DATA SEGMENT →
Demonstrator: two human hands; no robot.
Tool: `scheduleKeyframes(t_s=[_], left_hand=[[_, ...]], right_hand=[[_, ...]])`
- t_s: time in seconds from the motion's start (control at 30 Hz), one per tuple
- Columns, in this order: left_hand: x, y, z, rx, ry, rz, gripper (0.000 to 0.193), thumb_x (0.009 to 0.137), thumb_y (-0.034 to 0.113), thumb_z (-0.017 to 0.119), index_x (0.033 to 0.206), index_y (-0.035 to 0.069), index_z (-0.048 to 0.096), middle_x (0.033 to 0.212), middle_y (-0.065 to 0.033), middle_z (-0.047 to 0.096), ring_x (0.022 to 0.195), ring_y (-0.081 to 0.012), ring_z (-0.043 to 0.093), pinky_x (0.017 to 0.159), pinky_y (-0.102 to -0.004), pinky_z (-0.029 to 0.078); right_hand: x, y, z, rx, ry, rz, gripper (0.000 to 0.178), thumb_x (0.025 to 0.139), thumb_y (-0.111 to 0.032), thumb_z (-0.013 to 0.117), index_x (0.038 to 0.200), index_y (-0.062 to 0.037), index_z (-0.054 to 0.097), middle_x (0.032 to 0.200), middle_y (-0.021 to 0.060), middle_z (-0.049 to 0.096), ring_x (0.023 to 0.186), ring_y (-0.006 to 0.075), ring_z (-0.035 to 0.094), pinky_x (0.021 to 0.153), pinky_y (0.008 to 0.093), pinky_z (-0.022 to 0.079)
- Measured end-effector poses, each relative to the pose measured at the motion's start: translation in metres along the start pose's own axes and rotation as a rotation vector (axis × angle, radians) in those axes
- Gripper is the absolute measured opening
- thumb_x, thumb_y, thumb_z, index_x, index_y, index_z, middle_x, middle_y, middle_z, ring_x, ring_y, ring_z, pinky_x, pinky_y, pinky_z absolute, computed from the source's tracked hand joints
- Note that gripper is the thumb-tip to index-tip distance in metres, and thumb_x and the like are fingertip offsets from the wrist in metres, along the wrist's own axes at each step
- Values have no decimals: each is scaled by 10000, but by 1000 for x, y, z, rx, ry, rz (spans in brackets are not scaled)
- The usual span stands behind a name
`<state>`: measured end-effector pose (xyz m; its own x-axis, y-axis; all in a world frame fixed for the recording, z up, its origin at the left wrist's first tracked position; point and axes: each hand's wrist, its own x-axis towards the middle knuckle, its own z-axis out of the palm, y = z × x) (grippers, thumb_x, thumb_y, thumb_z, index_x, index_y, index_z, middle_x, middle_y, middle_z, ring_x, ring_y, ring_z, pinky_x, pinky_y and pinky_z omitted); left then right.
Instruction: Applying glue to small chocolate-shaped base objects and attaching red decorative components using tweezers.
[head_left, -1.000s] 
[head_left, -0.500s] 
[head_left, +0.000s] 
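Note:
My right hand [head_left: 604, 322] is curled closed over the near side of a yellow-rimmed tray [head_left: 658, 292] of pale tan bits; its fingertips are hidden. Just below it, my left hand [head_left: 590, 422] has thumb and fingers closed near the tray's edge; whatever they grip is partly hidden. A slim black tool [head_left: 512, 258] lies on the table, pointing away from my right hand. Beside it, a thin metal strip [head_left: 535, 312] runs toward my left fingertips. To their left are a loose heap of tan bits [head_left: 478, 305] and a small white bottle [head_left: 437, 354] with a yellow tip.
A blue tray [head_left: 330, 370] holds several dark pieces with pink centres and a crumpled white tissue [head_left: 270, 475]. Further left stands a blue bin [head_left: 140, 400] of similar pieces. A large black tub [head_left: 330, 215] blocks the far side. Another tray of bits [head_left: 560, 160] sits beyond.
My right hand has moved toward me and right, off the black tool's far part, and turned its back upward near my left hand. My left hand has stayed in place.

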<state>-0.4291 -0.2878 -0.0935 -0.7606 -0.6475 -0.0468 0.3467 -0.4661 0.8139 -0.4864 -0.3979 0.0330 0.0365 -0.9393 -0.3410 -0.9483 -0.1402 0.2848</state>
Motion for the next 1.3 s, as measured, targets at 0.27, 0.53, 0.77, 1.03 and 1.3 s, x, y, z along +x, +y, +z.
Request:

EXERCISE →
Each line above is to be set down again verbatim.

ANSWER TO THE PROBLEM →
Demonstrator: two human hands; no robot.
Tool: `scheduleKeyframes(t_s=[_], left_hand=[[_, ...]], right_hand=[[_, ...]])`
- t_s: time in seconds from the motion's start (control at 30 Hz), one per tuple
- Columns, in this order: left_hand: x, y, z, rx, ry, rz, gripper (0.000 to 0.193), thumb_x (0.009 to 0.137), thumb_y (-0.034 to 0.113), thumb_z (-0.017 to 0.119), index_x (0.033 to 0.206), index_y (-0.035 to 0.069), index_z (-0.048 to 0.096), middle_x (0.033 to 0.212), middle_y (-0.065 to 0.033), middle_z (-0.047 to 0.096), ring_x (0.022 to 0.195), ring_y (-0.081 to 0.012), ring_z (-0.043 to 0.093), pinky_x (0.017 to 0.159), pinky_y (-0.102 to -0.004), pinky_z (-0.029 to 0.078); right_hand: x, y, z, rx, ry, rz, gripper (0.000 to 0.178), thumb_x (0.025 to 0.139), thumb_y (-0.111 to 0.032), thumb_z (-0.013 to 0.117), index_x (0.038 to 0.200), index_y (-0.062 to 0.037), index_z (-0.054 to 0.097), middle_x (0.032 to 0.200), middle_y (-0.021 to 0.060), middle_z (-0.049 to 0.096), ring_x (0.023 to 0.186), ring_y (-0.006 to 0.075), ring_z (-0.035 to 0.094), pinky_x (0.021 to 0.153), pinky_y (0.008 to 0.093), pinky_z (-0.022 to 0.079)
- Measured end-effector poses, each relative to the pose measured at the motion's start: translation in metres along the start pose's own axes and rotation as a rotation vector (axis × angle, radians) in those axes
- Gripper is the absolute measured opening
- thumb_x, thumb_y, thumb_z, index_x, index_y, index_z, middle_x, middle_y, middle_z, ring_x, ring_y, ring_z, pinky_x, pinky_y, pinky_z absolute, computed from the source's tracked hand joints
- Note that gripper is the thumb-tip to index-tip distance in metres, and thumb_x and the like are fingertip offsets from the wrist in metres, along the wrist's own axes at each step
- Values have no decimals: each is scaled by 10000, but by 1000 for x, y, z, rx, ry, rz (spans in brackets are not scaled)
- The usual span stands behind a name
`<state>`: measured end-effector pose (xyz m; its own x-axis, y-axis; all in a world frame fixed for the recording, z up, its origin at the left wrist's first tracked position; point and axes: each hand's wrist, its own x-axis towards the middle knuckle, its own z-axis out of the palm, y = z × x) (grippers, thumb_x, thumb_y, thumb_z, index_x, index_y, index_z, middle_x, middle_y, middle_z, ring_x, ring_y, ring_z, pinky_x, pinky_y and pinky_z omitted); left then right.
Instruction: Applying glue to small chocolate-shaped base objects and attaching red decorative components using tweezers.
[head_left, -1.000s] 
[head_left, -0.500s] 
[head_left, +0.000s] 
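Note:
My right hand [head_left: 604, 322] is curled closed over the near side of a yellow-rimmed tray [head_left: 658, 292] of pale tan bits; its fingertips are hidden. Just below it, my left hand [head_left: 590, 422] has thumb and fingers closed near the tray's edge; whatever they grip is partly hidden. A slim black tool [head_left: 512, 258] lies on the table, pointing away from my right hand. Beside it, a thin metal strip [head_left: 535, 312] runs toward my left fingertips. To their left are a loose heap of tan bits [head_left: 478, 305] and a small white bottle [head_left: 437, 354] with a yellow tip.
A blue tray [head_left: 330, 370] holds several dark pieces with pink centres and a crumpled white tissue [head_left: 270, 475]. Further left stands a blue bin [head_left: 140, 400] of similar pieces. A large black tub [head_left: 330, 215] blocks the far side. Another tray of bits [head_left: 560, 160] sits beyond.
My right hand has moved toward me and right, off the black tool's far part, and turned its back upward near my left hand. My left hand has stayed in place.
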
<state>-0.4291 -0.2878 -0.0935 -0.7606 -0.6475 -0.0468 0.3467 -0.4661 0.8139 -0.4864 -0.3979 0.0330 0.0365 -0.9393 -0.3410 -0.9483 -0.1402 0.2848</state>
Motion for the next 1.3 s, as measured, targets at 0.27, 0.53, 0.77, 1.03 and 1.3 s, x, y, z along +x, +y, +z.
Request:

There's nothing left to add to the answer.